Ultimately, DuPont did agree to sell the subsidiary to a third party in a deal finalized in May 2004. It was later revealed that DuPont had discussed a possible sale of the subsidiary as early as June 2002. According to the employees, their pensions, pay, and benefits were negatively affected by the sale. Subsequently, they brought state law claims alleging that DuPont fraudulently misrepresented that the subsidiary would not be sold and that they relied on those misrepresentations and suffered damages as a result. The district court granted summary judgment to DuPont on the employees’ claims, concluding that they were at-will employees when they worked for DuPont, so they were unable to assert fraud claims under Texas law. This appeal ensued.

At-will employment. At-will employees in Texas are precluded from bringing fraud claims against their employer for loss of their employment. Thus, the question is whether the employees’ employment at DuPont was sufficiently non-at-will under Texas law to support fraud claims. With respect to covered employees, the Fifth Circuit first noted that employment in Texas is presumed to be at-will. To overcome the presumption, it must be shown that an employer unequivocally indicated a definite intent to be bound not to terminate employees except under clearly specified circumstances. The employees covered by the CBA argued that they were not at-will when they worked for DuPont because the CBA contained a seniority system and it provided that they could be discharged only for just cause.

The Fifth Circuit did not find any Texas Supreme Court opinion addressing the question of whether a CBA that limits an employer’s ability to discharge its employees, but can be cancelled with notice, alters the at-will presumption. However, Texas appellate courts have held that employment agreements that limit the employer’s ability to discharge for just cause, but allow the employer to terminate the agreement at anytime with notice, creates an at-will employment relationship.

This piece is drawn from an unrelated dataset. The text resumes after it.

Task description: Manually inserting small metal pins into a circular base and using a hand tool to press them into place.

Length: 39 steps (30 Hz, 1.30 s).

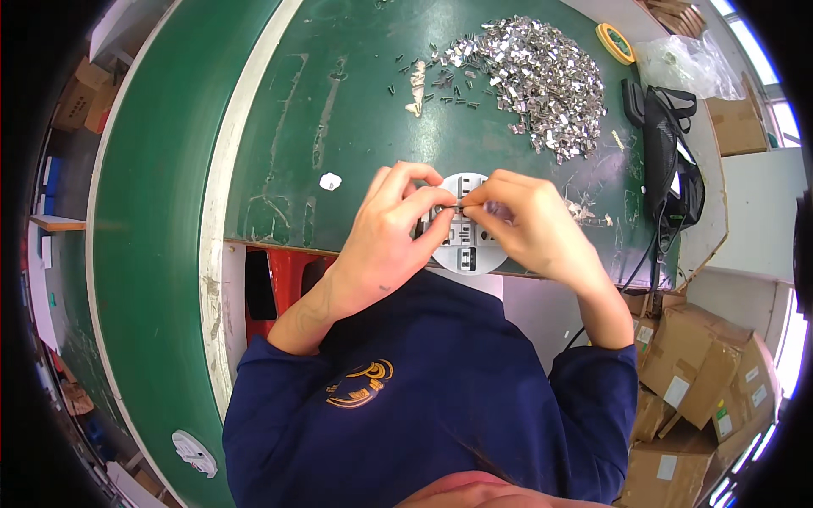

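Note:
A round light-grey plastic part (484, 259) with slots and dark metal inserts lies at the table's near edge, partly covered by my hands. Over its middle, a small dark piece (458, 207) sits between the fingertips of both hands. My left hand (391, 218) pinches it from the left with thumb and forefinger. From the right, my right hand (532, 222) meets it in a similar pinch. Whether the piece touches the plastic part, I cannot tell.
Beyond my hands is a big heap of small shiny metal pieces (555, 93), with dark loose pins (449, 80) beside it. A yellow tape roll (616, 44), a clear plastic bag (690, 68) and a black bag (673, 161) are on the right. Cardboard boxes (694, 356) stand lower right.

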Available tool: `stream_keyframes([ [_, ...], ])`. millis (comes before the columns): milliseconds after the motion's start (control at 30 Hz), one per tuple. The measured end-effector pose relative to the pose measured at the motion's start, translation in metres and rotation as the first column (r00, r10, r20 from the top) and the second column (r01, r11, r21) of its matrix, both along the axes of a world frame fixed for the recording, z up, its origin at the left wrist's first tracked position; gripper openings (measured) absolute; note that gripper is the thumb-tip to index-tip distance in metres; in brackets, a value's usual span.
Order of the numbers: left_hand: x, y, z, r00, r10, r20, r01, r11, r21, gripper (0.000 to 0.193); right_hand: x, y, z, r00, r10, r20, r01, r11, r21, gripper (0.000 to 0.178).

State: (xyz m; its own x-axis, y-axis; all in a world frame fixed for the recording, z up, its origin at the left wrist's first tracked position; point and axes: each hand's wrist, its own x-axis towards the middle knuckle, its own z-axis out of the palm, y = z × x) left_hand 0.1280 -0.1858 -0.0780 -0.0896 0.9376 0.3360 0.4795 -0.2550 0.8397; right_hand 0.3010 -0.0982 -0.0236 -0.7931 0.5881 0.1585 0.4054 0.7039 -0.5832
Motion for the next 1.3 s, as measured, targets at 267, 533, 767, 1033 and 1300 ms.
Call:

Thus, the Fifth Circuit deferred to the Texas appellate courts and concluded that the 60-day termination clause in the CBA rendered the covered employees’ employment status with DuPont as at-will for purposes of Texas law.

Noncovered employees. The noncovered employees argued that DuPont made oral agreements restricting its ability to terminate their employment and that these agreements were sufficient to modify their at-will status. Specifically, the employees alleged that DuPont agreed: (1) not to terminate their employment without cause; (2) to adhere to a progressive discipline policy before their employment was terminated; and (3) to provide seniority rights that protected their employment in the event of layoffs.

Here, the Fifth Circuit concluded that the Texas Supreme Court’s ruling in Montgomery County Hosp Dist v Brown makes clear that while an oral agreement can modify an employee’s at-will employment status, to do so, the employer must unequivocally indicate its “definite intent to be bound not to terminate the employee except under clearly specified circumstances.” In this instance, the employees failed to offer any information as to the context of the agreements or the specific language that was used. Nor did they explain when the agreements were made, who they were made with, or whether the person making the agreement had the authority to do so. Consequently, the appeals court determined that the noncovered employees were at-will employees when they worked for DuPont and could not bring fraud claims against the company for loss of their employment.